Klaus Frahm’s Photography Series The Fourth Wall and the Spectacle of the Stage

Home / The Hub / Klaus Frahm’s Photography Series The Fourth Wall and the Spectacle of the Stage

From the vantage point of large and ornate theaters, art primarily takes place on stage where the events that transpire are imaginary. Invert this vantage point, however, and you will find that the true spectacle may lie in these baroquely and meticulously designed theaters.

Photographer Klaus Frahm, in his series The Fourth Wall, does exactly this. By removing his gaze from the theater to the stage, the contrast between utilitarian necessities onstage and the romantic gold hues of European theaters is pointedly apparent. Frahm’s series creates an ethereal layering of images that complicates our ideas of what exactly is spectacle—the theater that exists in our plane of reality or the dark, cold, empty stage?
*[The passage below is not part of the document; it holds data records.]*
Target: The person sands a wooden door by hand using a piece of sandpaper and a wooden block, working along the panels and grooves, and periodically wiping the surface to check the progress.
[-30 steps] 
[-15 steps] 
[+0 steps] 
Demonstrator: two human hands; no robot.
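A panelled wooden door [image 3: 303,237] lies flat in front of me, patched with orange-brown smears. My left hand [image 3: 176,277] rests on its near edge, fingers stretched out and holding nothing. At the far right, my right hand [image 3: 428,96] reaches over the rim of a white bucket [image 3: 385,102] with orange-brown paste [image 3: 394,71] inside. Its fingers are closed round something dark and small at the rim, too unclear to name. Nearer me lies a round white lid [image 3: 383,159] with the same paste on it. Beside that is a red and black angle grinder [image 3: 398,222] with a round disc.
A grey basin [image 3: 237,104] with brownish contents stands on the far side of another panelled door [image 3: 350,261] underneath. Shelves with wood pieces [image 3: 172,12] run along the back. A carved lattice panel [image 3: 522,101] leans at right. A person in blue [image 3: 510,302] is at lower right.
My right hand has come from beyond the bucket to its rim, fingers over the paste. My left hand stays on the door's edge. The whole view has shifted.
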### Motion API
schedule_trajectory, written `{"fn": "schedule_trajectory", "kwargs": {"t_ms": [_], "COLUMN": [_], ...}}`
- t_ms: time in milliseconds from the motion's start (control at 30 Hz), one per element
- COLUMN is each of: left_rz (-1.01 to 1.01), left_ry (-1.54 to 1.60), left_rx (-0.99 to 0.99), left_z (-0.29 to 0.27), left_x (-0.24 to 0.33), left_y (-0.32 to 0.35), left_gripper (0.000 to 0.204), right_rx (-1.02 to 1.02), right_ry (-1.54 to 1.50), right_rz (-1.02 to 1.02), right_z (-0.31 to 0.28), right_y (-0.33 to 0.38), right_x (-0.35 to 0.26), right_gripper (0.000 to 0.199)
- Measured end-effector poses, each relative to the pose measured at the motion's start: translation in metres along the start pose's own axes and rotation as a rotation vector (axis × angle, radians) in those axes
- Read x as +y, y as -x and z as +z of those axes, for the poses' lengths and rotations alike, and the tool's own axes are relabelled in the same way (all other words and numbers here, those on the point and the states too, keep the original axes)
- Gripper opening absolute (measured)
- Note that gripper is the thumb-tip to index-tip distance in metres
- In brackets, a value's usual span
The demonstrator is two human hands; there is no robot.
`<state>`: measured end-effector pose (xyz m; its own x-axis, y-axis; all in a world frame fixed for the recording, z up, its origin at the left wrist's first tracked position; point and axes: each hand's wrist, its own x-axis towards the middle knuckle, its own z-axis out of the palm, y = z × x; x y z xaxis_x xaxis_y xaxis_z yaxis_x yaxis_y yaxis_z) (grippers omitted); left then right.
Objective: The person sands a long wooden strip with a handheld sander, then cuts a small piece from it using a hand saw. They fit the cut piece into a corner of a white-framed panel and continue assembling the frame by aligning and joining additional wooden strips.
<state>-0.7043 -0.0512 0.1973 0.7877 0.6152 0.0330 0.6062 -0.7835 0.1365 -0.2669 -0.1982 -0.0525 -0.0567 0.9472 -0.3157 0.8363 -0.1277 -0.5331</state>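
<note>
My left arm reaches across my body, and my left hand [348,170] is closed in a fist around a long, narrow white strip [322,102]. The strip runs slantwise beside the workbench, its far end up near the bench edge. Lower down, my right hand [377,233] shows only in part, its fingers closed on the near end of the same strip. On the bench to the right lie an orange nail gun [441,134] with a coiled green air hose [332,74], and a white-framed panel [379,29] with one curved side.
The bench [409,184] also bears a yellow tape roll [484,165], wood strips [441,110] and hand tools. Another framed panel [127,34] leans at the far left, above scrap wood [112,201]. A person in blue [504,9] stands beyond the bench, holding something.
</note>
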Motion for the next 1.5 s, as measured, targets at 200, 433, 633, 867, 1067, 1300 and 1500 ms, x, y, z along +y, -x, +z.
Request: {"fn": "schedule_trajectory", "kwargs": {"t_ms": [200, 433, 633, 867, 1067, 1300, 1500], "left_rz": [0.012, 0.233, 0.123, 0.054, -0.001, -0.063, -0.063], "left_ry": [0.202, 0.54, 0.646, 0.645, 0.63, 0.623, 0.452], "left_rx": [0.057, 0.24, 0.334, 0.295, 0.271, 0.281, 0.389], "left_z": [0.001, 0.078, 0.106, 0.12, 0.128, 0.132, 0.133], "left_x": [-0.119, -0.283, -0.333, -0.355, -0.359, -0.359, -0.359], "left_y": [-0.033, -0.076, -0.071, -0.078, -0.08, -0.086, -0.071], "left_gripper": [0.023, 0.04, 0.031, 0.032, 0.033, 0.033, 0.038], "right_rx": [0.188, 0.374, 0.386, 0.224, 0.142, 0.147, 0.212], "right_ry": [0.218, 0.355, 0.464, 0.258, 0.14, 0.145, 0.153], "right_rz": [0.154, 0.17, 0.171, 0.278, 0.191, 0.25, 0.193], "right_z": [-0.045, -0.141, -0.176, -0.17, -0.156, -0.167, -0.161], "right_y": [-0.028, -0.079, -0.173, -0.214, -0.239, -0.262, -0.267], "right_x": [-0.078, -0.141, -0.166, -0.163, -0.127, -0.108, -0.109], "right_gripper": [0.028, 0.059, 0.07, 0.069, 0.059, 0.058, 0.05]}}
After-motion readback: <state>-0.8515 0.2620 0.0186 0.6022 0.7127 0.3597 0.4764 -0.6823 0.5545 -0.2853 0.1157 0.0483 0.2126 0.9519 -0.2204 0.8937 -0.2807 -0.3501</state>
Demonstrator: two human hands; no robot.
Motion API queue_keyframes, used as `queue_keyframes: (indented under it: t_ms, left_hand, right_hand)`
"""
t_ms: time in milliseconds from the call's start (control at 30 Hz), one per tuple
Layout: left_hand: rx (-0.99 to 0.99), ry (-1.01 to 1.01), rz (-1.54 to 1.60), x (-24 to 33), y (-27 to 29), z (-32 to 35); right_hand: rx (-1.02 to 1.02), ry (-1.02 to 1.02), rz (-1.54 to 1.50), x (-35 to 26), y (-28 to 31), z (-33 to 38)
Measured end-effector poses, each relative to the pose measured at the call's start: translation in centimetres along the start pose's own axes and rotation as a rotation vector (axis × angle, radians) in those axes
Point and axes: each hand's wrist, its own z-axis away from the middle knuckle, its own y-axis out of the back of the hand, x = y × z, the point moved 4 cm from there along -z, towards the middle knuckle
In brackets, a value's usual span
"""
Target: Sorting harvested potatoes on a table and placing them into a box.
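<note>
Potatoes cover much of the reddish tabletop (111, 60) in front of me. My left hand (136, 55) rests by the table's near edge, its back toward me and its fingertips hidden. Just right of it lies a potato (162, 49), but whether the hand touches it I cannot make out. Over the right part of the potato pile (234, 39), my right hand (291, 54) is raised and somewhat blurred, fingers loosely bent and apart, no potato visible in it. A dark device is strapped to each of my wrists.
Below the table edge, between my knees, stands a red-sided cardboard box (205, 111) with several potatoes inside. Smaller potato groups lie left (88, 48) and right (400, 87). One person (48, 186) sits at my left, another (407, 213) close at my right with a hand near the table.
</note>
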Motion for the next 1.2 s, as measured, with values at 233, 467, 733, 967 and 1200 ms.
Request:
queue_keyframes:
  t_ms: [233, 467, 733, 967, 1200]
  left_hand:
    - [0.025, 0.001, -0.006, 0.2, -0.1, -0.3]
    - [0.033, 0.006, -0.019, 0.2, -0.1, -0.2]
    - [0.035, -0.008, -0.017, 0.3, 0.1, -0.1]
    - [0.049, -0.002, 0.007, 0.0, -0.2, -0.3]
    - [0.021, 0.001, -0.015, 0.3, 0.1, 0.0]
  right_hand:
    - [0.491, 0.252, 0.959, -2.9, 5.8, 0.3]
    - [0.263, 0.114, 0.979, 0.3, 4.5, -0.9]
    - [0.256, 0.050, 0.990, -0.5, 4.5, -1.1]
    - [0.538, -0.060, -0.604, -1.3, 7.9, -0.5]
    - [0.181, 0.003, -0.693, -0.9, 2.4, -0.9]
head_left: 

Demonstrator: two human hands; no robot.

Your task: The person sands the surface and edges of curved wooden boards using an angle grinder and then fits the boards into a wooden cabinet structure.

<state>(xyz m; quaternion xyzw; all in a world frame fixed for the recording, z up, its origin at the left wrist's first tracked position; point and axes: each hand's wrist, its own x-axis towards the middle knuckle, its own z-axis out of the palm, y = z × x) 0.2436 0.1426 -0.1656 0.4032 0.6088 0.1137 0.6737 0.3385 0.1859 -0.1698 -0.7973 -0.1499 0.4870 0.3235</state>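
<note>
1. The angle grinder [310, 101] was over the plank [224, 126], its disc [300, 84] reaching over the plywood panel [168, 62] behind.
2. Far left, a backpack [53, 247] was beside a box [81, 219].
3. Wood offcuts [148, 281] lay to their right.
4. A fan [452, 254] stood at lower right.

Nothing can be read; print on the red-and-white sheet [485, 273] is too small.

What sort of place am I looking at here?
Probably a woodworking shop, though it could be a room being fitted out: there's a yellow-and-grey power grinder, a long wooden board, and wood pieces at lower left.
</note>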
The Baroque period of art and architecture, roughly from the 16th century to the 18th century, emphasized a certain gaudy grandeur meant to produce drama, as seen in the above photograph. Intricately designed theaters and opera houses naturally sprung from this new artistic and intellectual movement movement. Partially an exultation of God and partially a means to demonstrate Europe’s new colonial wealth, the baroque period blurred the lines between otherworldly grandeur and the banality of everyday life. The spectacle began when you walked into one of these revamped cultural institutions; where else, other than the church, are angels fantastically depicted on the walls and devils portrayed alive on the stage? The harmonious nature of the stage and the theater that produces these works gave rise to a new term: theatrum mundi or the world is a stage. Frahm, in his series The Fourth Wall, eagerly demonstrates this maxim.